[To do] Starting at the first line and ending at the last, reproduce the records below exactly.

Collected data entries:
**********

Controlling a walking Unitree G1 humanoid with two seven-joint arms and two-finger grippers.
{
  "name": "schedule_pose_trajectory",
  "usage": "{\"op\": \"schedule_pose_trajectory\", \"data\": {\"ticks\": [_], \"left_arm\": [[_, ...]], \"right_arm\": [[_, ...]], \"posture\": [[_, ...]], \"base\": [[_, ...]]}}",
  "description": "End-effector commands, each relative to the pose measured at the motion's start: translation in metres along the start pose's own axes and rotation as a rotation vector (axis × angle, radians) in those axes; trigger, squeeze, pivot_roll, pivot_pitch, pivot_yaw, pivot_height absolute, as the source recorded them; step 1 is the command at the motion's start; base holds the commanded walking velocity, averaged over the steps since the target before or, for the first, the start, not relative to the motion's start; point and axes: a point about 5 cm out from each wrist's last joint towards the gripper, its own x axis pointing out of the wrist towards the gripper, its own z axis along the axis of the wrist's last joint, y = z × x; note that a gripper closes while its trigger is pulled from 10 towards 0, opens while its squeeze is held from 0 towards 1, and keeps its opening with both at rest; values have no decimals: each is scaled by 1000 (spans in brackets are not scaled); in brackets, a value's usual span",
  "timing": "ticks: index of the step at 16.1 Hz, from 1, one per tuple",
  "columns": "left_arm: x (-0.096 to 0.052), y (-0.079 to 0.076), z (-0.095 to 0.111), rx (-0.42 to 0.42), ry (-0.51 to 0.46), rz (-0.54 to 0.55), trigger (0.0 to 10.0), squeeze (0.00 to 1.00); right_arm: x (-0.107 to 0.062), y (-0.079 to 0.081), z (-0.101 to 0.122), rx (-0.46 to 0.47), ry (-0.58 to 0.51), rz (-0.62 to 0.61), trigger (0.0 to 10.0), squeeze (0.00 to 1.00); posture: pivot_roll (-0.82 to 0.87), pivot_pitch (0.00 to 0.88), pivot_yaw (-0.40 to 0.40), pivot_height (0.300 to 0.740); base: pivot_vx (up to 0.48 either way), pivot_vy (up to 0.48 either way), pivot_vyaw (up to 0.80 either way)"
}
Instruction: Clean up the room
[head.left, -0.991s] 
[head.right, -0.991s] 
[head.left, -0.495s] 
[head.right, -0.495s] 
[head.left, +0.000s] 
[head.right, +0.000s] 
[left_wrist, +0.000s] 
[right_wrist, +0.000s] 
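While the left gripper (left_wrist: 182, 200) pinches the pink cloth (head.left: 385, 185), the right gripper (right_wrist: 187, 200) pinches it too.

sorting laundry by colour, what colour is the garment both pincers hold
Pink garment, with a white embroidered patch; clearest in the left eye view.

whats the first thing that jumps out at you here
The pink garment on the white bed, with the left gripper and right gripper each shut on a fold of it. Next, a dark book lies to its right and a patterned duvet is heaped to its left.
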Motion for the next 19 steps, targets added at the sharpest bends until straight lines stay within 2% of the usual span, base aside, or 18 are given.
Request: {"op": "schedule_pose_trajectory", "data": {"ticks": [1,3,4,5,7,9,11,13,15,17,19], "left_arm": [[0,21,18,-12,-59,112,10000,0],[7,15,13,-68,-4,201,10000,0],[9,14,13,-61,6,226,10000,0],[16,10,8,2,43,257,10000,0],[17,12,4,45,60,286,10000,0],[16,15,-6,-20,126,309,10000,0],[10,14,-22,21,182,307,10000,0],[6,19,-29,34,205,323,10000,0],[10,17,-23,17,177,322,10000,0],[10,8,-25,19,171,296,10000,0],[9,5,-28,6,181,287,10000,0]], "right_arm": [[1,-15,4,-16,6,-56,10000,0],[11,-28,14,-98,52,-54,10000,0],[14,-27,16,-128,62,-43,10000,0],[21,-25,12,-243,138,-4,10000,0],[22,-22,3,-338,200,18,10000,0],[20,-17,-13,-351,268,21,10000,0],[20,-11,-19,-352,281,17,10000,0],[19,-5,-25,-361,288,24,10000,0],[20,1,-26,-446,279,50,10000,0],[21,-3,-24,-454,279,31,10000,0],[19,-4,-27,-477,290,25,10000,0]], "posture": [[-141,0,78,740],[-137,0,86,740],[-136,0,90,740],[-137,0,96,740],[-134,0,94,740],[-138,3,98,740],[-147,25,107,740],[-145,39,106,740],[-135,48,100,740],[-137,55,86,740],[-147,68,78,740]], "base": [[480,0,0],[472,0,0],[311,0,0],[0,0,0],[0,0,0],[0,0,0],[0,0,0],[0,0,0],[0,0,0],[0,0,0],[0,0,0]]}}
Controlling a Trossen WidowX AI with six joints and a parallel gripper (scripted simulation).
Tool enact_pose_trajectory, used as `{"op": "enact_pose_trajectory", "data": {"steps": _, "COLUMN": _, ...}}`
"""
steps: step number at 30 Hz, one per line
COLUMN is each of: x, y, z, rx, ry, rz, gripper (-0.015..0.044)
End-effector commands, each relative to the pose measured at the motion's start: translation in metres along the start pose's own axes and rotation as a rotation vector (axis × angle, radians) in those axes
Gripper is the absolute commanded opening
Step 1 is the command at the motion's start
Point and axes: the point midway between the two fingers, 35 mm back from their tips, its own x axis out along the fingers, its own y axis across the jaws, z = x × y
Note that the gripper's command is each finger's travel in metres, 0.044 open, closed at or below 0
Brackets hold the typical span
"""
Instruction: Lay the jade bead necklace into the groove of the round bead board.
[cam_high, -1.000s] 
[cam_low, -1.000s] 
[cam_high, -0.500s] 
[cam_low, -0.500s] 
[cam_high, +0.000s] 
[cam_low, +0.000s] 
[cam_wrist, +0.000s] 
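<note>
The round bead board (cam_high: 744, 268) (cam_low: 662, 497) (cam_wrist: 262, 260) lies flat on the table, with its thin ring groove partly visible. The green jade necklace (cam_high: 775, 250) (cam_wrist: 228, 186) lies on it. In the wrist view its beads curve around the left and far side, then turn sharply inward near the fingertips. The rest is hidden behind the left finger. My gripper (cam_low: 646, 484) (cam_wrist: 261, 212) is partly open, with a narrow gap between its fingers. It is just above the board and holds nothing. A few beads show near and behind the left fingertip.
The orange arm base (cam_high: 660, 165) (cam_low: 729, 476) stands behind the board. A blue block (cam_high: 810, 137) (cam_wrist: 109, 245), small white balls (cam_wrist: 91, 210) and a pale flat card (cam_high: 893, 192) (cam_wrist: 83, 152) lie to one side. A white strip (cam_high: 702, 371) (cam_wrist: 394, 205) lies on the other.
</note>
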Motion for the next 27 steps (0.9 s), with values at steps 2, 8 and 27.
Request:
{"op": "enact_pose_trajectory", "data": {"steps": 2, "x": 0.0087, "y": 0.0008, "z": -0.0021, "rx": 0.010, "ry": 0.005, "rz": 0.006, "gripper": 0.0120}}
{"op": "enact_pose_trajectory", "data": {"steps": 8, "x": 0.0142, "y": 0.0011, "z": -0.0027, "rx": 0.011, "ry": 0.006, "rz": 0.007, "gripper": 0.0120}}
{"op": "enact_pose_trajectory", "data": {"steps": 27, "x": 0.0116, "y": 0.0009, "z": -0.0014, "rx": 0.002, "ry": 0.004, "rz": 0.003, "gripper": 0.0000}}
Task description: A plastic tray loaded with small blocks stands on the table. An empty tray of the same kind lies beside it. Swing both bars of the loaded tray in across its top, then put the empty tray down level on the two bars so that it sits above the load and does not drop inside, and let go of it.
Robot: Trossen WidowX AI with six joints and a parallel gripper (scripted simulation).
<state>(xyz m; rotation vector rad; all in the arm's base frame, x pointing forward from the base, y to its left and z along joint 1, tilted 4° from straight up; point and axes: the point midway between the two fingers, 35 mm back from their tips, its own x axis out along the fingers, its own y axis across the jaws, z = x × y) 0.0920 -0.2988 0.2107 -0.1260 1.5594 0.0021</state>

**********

[Response to the task]
Controlling a walking Unitree G1 humanoid with two seven-joint arms and two-finger grippers.
{
  "name": "schedule_pose_trajectory",
  "usage": "{\"op\": \"schedule_pose_trajectory\", \"data\": {\"ticks\": [_], \"left_arm\": [[_, ...]], \"right_arm\": [[_, ...]], \"posture\": [[_, ...]], \"base\": [[_, ...]]}}",
  "description": "End-effector commands, each relative to the pose measured at the motion's start: translation in metres along the start pose's own axes and rotation as a rotation vector (axis × angle, radians) in those axes; trigger, squeeze, pivot_roll, pivot_pitch, pivot_yaw, pivot_height absolute, as the source recorded them; step 1 is the command at the motion's start; base holds the commanded walking velocity, averaged over the steps since the target before or, for the first, the start, not relative to the motion's start; point and axes: a point about 5 cm out from each wrist's last joint towards the gripper, its own x axis pointing out of the wrist towards the gripper, its own z axis along the axis of the wrist's last joint, y = z × x; note that a gripper closes while its trigger is pulled from 10 towards 0, opens while its squeeze is held from 0 towards 1, and keeps its opening with both at rest; values have no decimals: each is scaled by 1000 (spans in brackets are not scaled); in brackets, a value's usual span",
  "timing": "ticks: index of the step at 16.1 Hz, from 1, one per tuple",
  "columns": "left_arm: x (-0.096 to 0.052), y (-0.079 to 0.076), z (-0.095 to 0.111), rx (-0.42 to 0.42), ry (-0.51 to 0.46), rz (-0.54 to 0.55), trigger (0.0 to 10.0), squeeze (0.00 to 1.00); right_arm: x (-0.107 to 0.062), y (-0.079 to 0.081), z (-0.101 to 0.122), rx (-0.46 to 0.47), ry (-0.58 to 0.51), rz (-0.62 to 0.61), trigger (0.0 to 10.0), squeeze (0.00 to 1.00); posture: pivot_roll (-0.82 to 0.87), pivot_pitch (0.00 to 0.88), pivot_yaw (-0.40 to 0.40), pivot_height (0.300 to 0.740); base: pivot_vx (up to 0.48 either way), pivot_vy (up to 0.48 either way), pivot_vyaw (up to 0.80 either way)"
}
Instruction: Clean up the room
[head.left, -0.991s] 
[head.right, -0.991s] 
[head.left, -0.495s] 
[head.right, -0.495s] 
[head.left, +0.000s] 
[head.right, +0.000s] 
[left_wrist, +0.000s] 
[right_wrist, +0.000s] 
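While the left gripper (left_wrist: 182, 200) pinches the pink cloth (head.left: 385, 185), the right gripper (right_wrist: 187, 200) pinches it too.

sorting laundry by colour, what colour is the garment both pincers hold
Pink garment, with a white embroidered patch; clearest in the left eye view.

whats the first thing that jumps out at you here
The pink garment on the white bed, with the left gripper and right gripper each shut on a fold of it. Next, a dark book lies to its right and a patterned duvet is heaped to its left.
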Motion for the next 19 steps, targets added at the sharpest bends until straight lines stay within 2% of the usual span, base aside, or 18 are given.
Request: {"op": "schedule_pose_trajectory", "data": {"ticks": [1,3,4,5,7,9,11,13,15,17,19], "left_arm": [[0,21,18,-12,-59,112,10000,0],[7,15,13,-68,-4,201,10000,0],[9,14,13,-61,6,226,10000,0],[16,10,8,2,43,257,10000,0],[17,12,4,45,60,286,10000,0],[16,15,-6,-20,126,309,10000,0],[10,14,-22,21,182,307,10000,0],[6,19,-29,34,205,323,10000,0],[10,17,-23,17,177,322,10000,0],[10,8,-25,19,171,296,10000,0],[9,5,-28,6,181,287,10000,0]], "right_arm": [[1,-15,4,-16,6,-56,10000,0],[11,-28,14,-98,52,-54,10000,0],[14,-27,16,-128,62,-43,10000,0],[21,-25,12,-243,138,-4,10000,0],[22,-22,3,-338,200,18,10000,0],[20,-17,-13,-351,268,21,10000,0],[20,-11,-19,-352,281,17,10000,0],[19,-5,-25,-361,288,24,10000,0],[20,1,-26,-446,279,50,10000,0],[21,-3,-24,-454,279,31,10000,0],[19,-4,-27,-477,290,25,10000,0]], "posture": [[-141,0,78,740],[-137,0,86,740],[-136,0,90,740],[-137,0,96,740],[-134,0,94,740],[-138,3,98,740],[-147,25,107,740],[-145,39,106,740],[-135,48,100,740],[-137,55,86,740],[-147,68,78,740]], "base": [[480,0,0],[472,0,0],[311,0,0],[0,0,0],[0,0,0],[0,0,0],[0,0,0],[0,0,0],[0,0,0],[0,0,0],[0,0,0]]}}
Controlling a Trossen WidowX AI with six joints and a parallel gripper (scripted simulation).
Tool enact_pose_trajectory, used as `{"op": "enact_pose_trajectory", "data": {"steps": _, "COLUMN": _, ...}}`
"""
steps: step number at 30 Hz, one per line
COLUMN is each of: x, y, z, rx, ry, rz, gripper (-0.015..0.044)
End-effector commands, each relative to the pose measured at the motion's start: translation in metres along the start pose's own axes and rotation as a rotation vector (axis × angle, radians) in those axes
Gripper is the absolute commanded opening
Step 1 is the command at the motion's start
Point and axes: the point midway between the two fingers, 35 mm back from their tips, its own x axis out along the fingers, its own y axis across the jaws, z = x × y
Note that the gripper's command is each finger's travel in metres, 0.044 open, closed at or below 0
Brackets hold the typical span
"""
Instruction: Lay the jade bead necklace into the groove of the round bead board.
[cam_high, -1.000s] 
[cam_low, -1.000s] 
[cam_high, -0.500s] 
[cam_low, -0.500s] 
[cam_high, +0.000s] 
[cam_low, +0.000s] 
[cam_wrist, +0.000s] 
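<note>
The round bead board (cam_high: 744, 268) (cam_low: 662, 497) (cam_wrist: 262, 260) lies flat on the table, with its thin ring groove partly visible. The green jade necklace (cam_high: 775, 250) (cam_wrist: 228, 186) lies on it. In the wrist view its beads curve around the left and far side, then turn sharply inward near the fingertips. The rest is hidden behind the left finger. My gripper (cam_low: 646, 484) (cam_wrist: 261, 212) is partly open, with a narrow gap between its fingers. It is just above the board and holds nothing. A few beads show near and behind the left fingertip.
The orange arm base (cam_high: 660, 165) (cam_low: 729, 476) stands behind the board. A blue block (cam_high: 810, 137) (cam_wrist: 109, 245), small white balls (cam_wrist: 91, 210) and a pale flat card (cam_high: 893, 192) (cam_wrist: 83, 152) lie to one side. A white strip (cam_high: 702, 371) (cam_wrist: 394, 205) lies on the other.
</note>
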Motion for the next 27 steps (0.9 s), with values at steps 2, 8 and 27.
Request:
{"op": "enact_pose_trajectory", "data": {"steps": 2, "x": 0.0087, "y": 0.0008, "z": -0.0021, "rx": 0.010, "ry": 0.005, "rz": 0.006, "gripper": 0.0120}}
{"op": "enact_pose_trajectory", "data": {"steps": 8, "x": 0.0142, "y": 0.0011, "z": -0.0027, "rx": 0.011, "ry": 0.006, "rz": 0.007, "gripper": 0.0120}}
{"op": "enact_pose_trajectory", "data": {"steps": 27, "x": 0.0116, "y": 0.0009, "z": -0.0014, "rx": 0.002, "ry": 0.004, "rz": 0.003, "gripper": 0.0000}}
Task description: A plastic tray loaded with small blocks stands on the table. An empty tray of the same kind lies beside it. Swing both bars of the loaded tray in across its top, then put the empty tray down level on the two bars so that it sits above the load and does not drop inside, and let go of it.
Robot: Trossen WidowX AI with six joints and a parallel gripper (scripted simulation).
<state>(xyz m; rotation vector rad; all in the arm's base frame, x pointing forward from the base, y to its left and z along joint 1, tilted 4° from straight up; point and axes: the point midway between the two fingers, 35 mm back from their tips, its own x axis out along the fingers, its own y axis across the jaws, z = x × y) 0.0920 -0.2988 0.2107 -0.1260 1.5594 0.0021</state>

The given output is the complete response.